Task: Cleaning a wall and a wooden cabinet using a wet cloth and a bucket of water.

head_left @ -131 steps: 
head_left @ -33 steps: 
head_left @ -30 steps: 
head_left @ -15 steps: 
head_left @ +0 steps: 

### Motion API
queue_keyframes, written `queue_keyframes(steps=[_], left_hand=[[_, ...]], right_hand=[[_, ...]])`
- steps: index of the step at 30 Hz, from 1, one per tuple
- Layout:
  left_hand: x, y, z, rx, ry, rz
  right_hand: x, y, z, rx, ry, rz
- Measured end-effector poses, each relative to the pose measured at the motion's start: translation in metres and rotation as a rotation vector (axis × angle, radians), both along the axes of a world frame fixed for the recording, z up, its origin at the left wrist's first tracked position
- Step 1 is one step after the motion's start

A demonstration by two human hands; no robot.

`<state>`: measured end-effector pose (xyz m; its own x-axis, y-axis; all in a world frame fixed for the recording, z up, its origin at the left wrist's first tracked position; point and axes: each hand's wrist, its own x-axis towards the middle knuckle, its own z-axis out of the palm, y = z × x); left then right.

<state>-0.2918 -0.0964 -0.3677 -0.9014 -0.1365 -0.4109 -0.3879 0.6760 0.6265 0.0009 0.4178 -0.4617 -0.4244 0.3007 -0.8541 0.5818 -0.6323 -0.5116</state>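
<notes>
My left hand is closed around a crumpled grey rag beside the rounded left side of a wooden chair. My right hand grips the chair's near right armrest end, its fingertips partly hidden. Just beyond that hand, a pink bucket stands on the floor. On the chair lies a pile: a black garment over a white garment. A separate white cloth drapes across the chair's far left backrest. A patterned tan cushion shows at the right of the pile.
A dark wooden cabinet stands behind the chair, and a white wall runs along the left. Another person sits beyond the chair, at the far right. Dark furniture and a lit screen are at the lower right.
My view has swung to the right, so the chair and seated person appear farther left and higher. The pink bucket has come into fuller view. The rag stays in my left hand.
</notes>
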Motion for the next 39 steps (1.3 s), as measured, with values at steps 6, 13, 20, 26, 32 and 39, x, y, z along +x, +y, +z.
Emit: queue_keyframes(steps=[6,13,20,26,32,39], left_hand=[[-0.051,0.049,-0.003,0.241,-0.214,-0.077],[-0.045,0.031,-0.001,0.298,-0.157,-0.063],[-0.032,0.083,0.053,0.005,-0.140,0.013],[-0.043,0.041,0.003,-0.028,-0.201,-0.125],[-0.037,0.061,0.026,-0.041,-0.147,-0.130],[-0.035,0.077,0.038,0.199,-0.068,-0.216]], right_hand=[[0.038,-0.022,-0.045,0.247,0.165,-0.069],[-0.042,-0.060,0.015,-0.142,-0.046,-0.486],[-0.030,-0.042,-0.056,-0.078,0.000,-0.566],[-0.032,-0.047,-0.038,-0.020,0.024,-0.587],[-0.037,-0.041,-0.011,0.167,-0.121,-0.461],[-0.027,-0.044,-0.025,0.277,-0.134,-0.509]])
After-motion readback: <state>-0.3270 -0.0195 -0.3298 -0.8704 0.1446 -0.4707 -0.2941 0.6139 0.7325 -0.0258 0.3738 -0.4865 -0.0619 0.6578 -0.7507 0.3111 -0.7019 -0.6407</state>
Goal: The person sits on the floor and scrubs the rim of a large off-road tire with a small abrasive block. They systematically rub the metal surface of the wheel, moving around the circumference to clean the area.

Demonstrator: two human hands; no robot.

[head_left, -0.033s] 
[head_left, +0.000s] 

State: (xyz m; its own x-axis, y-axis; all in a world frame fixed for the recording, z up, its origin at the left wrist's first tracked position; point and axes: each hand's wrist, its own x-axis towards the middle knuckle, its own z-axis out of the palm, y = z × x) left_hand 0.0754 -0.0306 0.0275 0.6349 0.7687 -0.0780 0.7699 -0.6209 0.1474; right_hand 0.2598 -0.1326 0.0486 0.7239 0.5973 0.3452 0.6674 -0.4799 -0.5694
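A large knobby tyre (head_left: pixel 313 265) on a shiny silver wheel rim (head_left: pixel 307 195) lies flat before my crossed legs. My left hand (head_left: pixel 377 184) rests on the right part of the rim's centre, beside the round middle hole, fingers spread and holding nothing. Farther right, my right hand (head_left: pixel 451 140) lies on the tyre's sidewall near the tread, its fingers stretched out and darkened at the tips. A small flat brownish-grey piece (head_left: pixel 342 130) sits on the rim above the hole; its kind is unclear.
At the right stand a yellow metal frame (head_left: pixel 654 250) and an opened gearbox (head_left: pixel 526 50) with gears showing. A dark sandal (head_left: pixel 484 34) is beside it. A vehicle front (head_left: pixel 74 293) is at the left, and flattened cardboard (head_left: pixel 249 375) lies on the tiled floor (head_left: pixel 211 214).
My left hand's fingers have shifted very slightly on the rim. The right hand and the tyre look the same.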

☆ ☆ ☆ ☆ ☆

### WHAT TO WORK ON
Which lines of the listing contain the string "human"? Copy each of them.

### TASK RESULT
A demonstration by two human hands; no robot.
Demonstrator: two human hands; no robot.

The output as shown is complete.